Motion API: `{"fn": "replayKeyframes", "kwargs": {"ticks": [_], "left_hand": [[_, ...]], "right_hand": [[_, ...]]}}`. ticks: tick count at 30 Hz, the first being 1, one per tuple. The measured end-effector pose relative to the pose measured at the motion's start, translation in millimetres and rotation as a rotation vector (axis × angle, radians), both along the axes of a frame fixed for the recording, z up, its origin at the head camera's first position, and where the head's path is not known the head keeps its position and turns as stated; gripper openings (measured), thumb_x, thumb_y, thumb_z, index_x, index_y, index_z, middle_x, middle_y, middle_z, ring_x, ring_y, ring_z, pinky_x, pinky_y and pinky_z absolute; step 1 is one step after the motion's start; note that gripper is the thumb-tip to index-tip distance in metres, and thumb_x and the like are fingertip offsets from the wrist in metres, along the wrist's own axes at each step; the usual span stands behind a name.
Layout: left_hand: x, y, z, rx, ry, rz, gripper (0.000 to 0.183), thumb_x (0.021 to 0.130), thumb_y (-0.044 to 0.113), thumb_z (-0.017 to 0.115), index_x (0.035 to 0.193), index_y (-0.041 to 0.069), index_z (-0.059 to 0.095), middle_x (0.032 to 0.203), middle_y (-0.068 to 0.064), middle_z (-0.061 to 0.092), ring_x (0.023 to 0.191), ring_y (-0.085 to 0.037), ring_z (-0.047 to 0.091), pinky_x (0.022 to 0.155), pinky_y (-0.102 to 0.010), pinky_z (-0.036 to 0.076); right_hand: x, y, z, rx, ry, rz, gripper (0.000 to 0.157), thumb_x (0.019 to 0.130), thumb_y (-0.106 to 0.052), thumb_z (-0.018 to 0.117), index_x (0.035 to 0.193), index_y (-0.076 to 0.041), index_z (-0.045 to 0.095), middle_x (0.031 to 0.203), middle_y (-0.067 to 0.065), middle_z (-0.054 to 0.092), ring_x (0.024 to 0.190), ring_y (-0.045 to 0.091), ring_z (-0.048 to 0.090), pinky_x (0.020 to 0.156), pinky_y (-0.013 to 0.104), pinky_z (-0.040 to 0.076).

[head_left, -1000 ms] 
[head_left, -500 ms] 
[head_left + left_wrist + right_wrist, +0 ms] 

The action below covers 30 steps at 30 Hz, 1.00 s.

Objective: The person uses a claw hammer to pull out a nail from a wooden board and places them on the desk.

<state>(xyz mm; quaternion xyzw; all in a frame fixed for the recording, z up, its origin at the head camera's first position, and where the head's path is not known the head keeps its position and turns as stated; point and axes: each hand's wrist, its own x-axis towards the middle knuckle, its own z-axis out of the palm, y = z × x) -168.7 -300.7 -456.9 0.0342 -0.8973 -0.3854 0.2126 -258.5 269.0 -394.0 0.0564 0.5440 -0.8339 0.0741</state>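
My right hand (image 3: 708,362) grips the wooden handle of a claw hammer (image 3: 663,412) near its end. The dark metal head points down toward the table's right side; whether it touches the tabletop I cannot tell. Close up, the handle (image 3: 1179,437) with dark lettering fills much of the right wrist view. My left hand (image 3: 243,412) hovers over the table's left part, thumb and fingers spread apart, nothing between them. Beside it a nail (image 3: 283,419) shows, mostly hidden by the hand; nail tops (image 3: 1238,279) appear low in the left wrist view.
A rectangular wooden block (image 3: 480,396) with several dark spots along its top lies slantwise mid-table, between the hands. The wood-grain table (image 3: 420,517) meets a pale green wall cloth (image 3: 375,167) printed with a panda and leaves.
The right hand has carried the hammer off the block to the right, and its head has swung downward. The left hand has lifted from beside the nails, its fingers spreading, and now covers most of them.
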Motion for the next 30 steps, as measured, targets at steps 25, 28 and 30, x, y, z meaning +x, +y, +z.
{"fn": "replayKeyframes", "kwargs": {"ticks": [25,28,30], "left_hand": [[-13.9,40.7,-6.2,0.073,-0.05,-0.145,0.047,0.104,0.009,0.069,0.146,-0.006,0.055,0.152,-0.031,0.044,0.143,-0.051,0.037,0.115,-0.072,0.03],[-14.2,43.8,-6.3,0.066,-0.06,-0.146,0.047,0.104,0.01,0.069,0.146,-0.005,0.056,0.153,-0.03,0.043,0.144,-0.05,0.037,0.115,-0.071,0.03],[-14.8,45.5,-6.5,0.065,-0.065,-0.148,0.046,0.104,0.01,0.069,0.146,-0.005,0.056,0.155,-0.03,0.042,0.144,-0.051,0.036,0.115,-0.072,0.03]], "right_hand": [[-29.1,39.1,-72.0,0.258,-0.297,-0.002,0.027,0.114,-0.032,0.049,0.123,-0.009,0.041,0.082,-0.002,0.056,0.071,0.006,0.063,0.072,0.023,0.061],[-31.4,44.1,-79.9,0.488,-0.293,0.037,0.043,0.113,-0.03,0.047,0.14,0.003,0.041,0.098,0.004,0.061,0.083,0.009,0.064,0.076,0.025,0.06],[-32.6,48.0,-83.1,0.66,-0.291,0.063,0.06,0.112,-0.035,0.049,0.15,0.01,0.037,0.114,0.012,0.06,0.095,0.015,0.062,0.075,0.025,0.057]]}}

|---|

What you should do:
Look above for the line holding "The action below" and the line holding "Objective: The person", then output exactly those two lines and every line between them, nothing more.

Task output:
The action below covers 30 steps at 30 Hz, 1.00 s.

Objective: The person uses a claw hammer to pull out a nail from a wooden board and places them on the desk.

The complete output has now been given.